Proposed content for article body

This comes from Wikipedia:Neutral point of view/Noticeboard#NAMBLA content on Harry Hay

{this would replaced the content in the body of the article; after reading every reliable and non-primary source it’s apparent this was a minor aspect of Hay’s later life. Accordingly I feel anything in the lead would be WP:Undue and violate WP:RSUW.}}

When Hay died, Michael Bronski’s obituary mentioned his “late-life defense” of the North American Man/Boy Love Association (NAMBLA), a group that is synonymous with pro-pedophilia activism.[1][2] Initially in the late 1970s NAMBLA was accepted as one of many fledgling LGBTQ groups, at least as a fringe one, for its advocacy of gay youth, and civil rights for the teens and pedarists, who had sex with teenaged boys.[3][4][5] Quickly though the pedarists were in the minority as the group became controlled by pedophiles—attracted to children and pre-adolescents—who insisted on abolishing all age of consent laws without compromise, eroding all mainstream LGBTQ support.[4][6][7] Hay was never a member but did defend them from being expelled from LBGTQ events which was characterized by Bronski as politically embarrassing, and Jacobin’s Ben Miller as “eccentric and troubling,” but “a small piece of Hay’s long life of writing and activism.”[2]
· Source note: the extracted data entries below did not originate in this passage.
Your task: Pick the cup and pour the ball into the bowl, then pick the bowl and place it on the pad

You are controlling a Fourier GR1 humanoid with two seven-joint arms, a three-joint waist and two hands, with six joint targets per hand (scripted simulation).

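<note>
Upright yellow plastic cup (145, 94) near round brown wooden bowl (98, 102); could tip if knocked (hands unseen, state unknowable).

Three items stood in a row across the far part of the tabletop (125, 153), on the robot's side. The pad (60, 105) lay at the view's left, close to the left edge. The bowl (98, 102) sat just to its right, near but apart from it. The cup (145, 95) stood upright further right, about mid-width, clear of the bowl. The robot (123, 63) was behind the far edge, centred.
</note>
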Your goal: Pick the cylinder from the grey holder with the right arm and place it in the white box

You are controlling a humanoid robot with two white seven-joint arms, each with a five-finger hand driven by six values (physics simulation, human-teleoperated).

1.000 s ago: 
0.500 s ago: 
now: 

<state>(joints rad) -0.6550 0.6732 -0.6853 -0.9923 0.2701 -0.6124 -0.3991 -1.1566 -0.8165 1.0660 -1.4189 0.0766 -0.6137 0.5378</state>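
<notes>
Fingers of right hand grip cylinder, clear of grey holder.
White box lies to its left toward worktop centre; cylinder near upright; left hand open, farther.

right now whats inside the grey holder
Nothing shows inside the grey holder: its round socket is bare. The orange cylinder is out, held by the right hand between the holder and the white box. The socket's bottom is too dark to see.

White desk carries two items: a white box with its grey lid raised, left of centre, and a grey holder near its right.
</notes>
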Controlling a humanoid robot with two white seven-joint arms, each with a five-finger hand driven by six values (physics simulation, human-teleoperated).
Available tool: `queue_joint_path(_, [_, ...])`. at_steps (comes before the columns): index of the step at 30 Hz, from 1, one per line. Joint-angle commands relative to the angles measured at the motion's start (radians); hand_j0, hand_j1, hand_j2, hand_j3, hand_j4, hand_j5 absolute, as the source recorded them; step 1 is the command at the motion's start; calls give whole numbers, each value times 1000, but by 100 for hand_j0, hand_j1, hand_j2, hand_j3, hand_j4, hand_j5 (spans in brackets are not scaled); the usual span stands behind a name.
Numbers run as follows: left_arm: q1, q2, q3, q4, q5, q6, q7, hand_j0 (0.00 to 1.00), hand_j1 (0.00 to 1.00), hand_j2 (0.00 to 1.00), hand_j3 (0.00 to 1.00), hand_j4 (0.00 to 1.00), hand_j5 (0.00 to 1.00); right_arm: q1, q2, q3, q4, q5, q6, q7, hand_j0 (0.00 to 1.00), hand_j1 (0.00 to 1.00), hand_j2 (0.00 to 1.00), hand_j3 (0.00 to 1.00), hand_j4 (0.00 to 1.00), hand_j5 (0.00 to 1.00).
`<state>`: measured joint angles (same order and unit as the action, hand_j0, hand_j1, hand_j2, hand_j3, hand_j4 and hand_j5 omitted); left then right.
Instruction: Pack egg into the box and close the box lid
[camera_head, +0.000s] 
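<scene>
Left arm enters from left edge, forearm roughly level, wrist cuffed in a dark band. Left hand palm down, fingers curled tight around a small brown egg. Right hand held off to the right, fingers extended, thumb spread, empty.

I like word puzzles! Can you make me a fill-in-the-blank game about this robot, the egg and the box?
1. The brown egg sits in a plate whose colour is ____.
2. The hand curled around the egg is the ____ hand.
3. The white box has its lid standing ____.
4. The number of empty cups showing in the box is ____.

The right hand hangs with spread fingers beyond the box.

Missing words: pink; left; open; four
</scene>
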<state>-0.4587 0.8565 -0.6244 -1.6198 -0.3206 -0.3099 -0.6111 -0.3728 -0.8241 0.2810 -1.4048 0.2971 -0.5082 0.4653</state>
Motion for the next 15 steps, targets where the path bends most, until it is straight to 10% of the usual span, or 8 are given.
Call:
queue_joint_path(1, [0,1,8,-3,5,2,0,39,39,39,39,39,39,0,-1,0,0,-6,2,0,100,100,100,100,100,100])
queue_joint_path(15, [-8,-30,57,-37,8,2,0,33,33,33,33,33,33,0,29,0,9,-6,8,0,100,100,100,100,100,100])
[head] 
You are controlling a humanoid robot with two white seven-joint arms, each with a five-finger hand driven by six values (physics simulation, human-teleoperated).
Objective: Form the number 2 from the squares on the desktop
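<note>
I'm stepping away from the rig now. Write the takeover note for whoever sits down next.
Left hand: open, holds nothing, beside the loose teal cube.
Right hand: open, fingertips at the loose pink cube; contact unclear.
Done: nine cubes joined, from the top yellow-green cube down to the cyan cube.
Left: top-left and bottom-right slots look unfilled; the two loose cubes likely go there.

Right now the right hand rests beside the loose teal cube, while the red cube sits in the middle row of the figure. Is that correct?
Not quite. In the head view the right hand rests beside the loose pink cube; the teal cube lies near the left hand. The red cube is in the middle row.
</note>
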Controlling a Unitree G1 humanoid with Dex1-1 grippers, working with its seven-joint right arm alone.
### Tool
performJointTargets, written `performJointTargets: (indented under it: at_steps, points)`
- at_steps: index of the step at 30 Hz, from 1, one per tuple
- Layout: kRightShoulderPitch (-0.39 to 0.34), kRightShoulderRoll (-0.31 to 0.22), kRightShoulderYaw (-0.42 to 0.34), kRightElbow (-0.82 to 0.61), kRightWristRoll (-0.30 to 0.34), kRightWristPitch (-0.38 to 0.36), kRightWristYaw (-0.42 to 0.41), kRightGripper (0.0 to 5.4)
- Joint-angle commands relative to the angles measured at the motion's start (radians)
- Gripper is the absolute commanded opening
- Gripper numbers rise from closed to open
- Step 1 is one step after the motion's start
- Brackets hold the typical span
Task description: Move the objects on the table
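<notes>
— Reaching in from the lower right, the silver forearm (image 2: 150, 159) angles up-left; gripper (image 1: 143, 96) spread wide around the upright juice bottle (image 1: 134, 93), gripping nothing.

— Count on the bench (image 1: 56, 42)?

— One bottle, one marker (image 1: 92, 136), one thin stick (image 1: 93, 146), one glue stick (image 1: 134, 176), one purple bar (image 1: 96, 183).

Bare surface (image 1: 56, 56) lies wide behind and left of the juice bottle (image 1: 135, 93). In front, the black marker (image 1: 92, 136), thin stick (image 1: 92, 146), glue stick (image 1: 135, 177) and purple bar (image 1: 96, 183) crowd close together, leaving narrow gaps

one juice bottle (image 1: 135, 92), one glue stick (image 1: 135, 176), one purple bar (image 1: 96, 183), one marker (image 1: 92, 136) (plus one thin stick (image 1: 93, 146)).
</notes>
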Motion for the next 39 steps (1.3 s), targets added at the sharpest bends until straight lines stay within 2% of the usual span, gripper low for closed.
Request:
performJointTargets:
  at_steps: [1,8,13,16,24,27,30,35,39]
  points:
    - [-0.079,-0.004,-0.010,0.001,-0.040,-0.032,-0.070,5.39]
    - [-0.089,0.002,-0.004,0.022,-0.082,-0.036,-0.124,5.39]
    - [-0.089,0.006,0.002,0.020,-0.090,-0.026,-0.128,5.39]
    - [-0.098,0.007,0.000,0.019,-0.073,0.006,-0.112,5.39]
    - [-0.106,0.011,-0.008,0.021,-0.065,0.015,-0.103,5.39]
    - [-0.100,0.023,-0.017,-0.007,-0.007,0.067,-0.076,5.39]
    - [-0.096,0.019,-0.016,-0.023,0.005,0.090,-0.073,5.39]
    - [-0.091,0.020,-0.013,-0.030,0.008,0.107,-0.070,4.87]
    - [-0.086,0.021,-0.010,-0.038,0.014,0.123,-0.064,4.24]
Hay’s favorite story, of his coming-of-age, “which he repeatedly told to audiences in later years and refered to ironically as his ‘child molestation speech,’ in order to emphasize how sharply different gay life is from heterosexual norms,” recounted his time as an emancipated fourteen-year-old (circa 1926) pursuing sex with a man in his mid-twenties who assumed Hay was of the age of consent.[8] He shared the story “specifically to contradict entrenched stereotypes and to caution against uncritical generalizations so common in reference to pederasty.“[8] The man gave Hay “tips” as to how gay men should act, which ‘inspired Harry almost as vividly as the erotic memory’.”[9][8]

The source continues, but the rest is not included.